The first wave of migration began with the first foragers to use rafts or simple dugout canoes to leave Peilaš. The first crossing was from the Lotokan coast to the nearest islands of Sumarušuxi; this crossing might date to as early as -40000 YP, though it could be later (as late as -20000, perhaps). The crossings were fairly haphazard, but eventually these people spread over the entire island chain to reach Tuysáfa (by ca. -15000), which they populated. Some scholars have suggested that this was not a single, one-time migration, but rather a gradual trickle of people across the island arc. In any case, members of this population also crossed from Tuysáfa to Zeluzhia, populating that continent as well (possibly as early as -14000).

In Tuysáfa, the languages that are identified as Primundic are mostly isolates or small families that cannot be linked to any of the Mediundic language stocks. Most of them are fairly marginal geographically, and they are especially found in the far east of the continent. In contrast to this, however, almost all important language families in Zeluzhia are thought to belong to the Primundic phylum.

Second wave

The people of the second wave of migration probably descend from a hunting-fishing culture that developed in the coastal regions around Lotoka and Sumarušuxi starting around -15000 to -10000 YP. (This culture may have survived in Sumarušuxi as late as -1500 YP-- that is, until the beginning of the Isles migration.) Something in their subsistence patterns (possibly improved fishing techniques, possibly early small-scale cultivation of food plants, or maybe just the sheer richness of their natural environment) brought this group to unprecedented population densities, especially in eastern Sumarušuxi; this allowed them to expand along coastal areas to Tuysáfa, either absorbing or replacing most of the Primundic groups they encountered. (They may have expanded in Peilaš as well; perhaps some of the east-coast groups there are descended from them.) It's thought that these groups began arriving in Tuysáfa ca -8000 to -7500 and reached the east coast ca -7000 to -6000.

The languages that are identified as Mediundic form a few large stocks or families which dominate most of mainland Tuysáfa.

Third wave

The third wave of migration apparently originated with the Canoe Culture of northeastern Peilaš, a shoreline fishing culture that invented large canoes capable of reliable short-distance ocean travel (around -6000 YP). This culture expanded along all the coastlines available to it, including the island chain to Tuysáfa (which it reached between about -4000 and -3000). Along with the canoe itself, the Canoe Culture introduced new sailing expertise to western Tuysáfa, as well as fishing and trading culture. (It may also be responsible for the adoption of small-scale garden agriculture, though the beginnings of this might actually go back to the second wave expansion.) In any case, this culture expanded rapidly along the coasts of western Tuysáfa, but hardly touched the interior.

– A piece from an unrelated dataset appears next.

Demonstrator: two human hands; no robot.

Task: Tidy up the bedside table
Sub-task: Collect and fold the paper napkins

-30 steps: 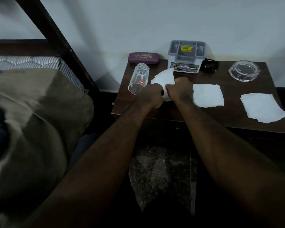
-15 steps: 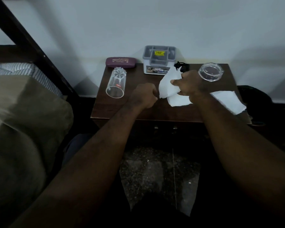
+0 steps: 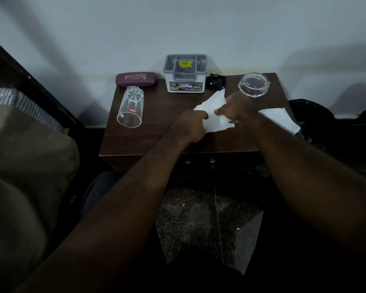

The Ultimundic languages are theorized to be descended from the language of migrating Canoe Culture people. Given the relatively shallow time depth (compared to the Primundic and Mediundic groups), they should form a single stock and remain demonstrably related to one another. However, too little is yet known of the languages of western Tuysáfa to identify with certainty the languages that belong to the postulated Ultimundic group. It is widely believed that the Isles languages are part of the Ultimundic stock; however, a competing theory holds that they descend from native Tuysáfan peoples who adopted the Canoe Culture's sailing and fishing technology, and expanded considerably about -3000 YP (the Tuysáfa Fishing Culture). This theory would restrict the Ultimundic group to the northwest coasts, and make the Isles family and its relatives one of the Mediundic stocks. Yet another theory suggests that the spread of the Canoe Culture to Tuysáfa is a case of technological diffusion rather than migration, and the proposed Ultimundic stock is a chimera.